Gural refuses to quit on casinos
This past week he made it clear during a meeting with the Press of Atlantic City that he’s not backing down from his desire to open a casino at his property.
He went as far as to call Atlantic City a “shame.”
“I made some calls to some casino people, and they said Atlantic City is done and will not recover,” Gural said. “The competition is just too great at this time and everyone knows that. I love Atlantic City, but it’s a shame, it’s a slum.”
This isn’t the first time Gural dropped a “slum” bomb on Jersey’s gambling mecca. This past year, he said visitors have to drive through a slum to get to the Boardwalk.
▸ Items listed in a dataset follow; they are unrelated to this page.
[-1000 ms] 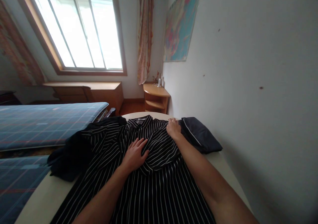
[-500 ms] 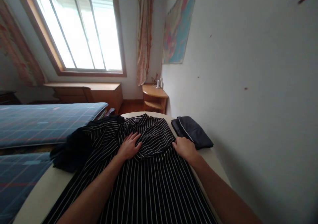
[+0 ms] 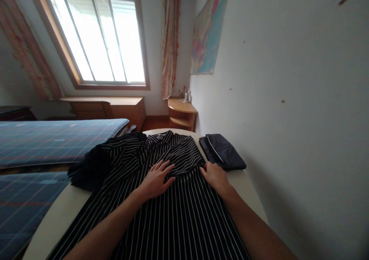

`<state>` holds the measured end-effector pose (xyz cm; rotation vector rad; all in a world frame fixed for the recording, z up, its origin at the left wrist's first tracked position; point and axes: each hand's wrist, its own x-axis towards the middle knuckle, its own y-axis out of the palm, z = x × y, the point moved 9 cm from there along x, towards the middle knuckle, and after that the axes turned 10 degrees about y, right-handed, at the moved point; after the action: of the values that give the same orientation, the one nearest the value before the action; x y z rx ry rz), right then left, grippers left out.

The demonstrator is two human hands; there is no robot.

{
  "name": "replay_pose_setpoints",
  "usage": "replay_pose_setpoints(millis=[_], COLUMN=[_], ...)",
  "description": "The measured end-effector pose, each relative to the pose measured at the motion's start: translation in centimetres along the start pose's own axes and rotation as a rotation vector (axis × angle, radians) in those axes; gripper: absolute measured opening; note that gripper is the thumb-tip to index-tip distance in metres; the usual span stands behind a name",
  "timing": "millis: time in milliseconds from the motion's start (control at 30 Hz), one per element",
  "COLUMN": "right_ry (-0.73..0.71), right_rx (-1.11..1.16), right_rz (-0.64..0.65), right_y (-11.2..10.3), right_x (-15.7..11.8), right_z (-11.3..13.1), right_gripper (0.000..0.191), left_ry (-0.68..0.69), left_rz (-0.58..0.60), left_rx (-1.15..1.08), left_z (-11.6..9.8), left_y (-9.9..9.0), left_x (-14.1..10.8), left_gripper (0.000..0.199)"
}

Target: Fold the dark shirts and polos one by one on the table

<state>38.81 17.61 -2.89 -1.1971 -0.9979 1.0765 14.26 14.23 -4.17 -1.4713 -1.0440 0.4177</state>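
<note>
A black shirt with white stripes (image 3: 175,217) lies spread over a pale round table (image 3: 52,219), its collar at the far end. One sleeve is folded inward across the upper front. My left hand (image 3: 157,180) rests on the middle of the shirt just below that sleeve, palm down, fingers spread. At the shirt's right edge, my right hand (image 3: 216,178) is closed with thumb and fingers pinching the cloth. Just beyond it lies a folded dark garment (image 3: 226,152).
A dark bundle of cloth (image 3: 90,169) sits on the table's left side, beside the shirt. Plaid-covered beds (image 3: 57,140) stand to the left. The white wall (image 3: 302,144) runs close along the right. A corner shelf (image 3: 183,106) and a desk (image 3: 129,108) are at the back.
My left hand has slid toward me and slightly right over the shirt, off the folded sleeve. My right hand stays at the right edge. The view has shifted slightly.
</note>
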Motion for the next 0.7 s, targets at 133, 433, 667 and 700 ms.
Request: replay_pose_setpoints(millis=[133, 433, 667, 700], right_ry=[0.027, 0.04, 0.061, 0.073], right_rx=[0.03, 0.017, 0.111, 0.119], right_rz=[-0.021, -0.039, -0.193, -0.187], right_y=[0.5, 0.2, -2.8, -2.8], right_x=[0.7, 1.5, 1.8, 2.0], right_z=[0.0, 1.2, 0.2, -0.2], right_gripper=[0.033, 0.029, 0.023, 0.024], left_ry=[-0.008, 0.074, 0.025, 0.016], left_rz=[0.008, 0.021, 0.102, 0.122], left_rx=[-0.018, -0.156, -0.193, -0.199], left_z=[-1.4, -1.8, -0.5, 0.0], left_y=[0.5, 0.6, 0.0, 0.0], left_x=[-0.9, -0.9, -1.4, -1.5], left_gripper=[0.049, 0.044, 0.06, 0.062])
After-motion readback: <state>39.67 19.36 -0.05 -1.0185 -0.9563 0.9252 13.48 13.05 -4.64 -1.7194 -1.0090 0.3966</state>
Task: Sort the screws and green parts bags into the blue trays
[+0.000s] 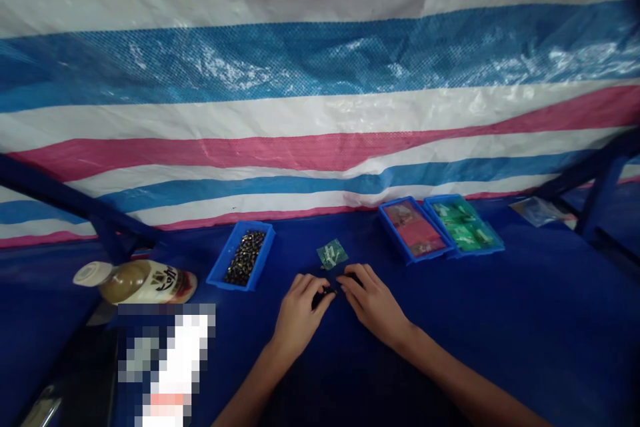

Gural isn’t the first to call Atlantic City ‘a slum’
Back in 1993, the Baltimore Sun wrote a 15-year-anniversary piece detailing NJ gambling history.
Quoting the director of the New Jersey Council on Compulsive Gambling, the Sun wrote, “Atlantic City was a slum 15 years ago, and today it’s a slum with 12 casinos.”
Referendum opposition not buying the bitterness
Gural’s main argument is that the protection of Atlantic City’s exclusive gambling rights will ultimately erode the city’s livelihood until it’s a ghost town where customers up north go elsewhere to gamble.
While Gural has a flair for riling up the opposition, he has a point. New casinos are popping up everywhere except New Jersey. Gamblers who could stay in-state are crossing the border to Pennsylvania or New York, and taking their gambling money with them.
However, Atlantic City diehards refuse to let the gloomy landscape stop them from protecting the city from perceived slander.
Bill Cortese, a leader in the referendum opposition, told the Press of AC that Gural is just up to his old tricks again. Cortese pointed out that the voters have spoken. Gural and his pals are “trying to circumvent the will of the people,” Cortese insists.
Had the referendum passed, Gural would have partnered with Hard Rock International to build a 650,000-square-foot casino on his property. For now, the feisty businessman will just have to sit and wait. Atlantic City’s exclusive gambling rights won’t disappear anytime soon.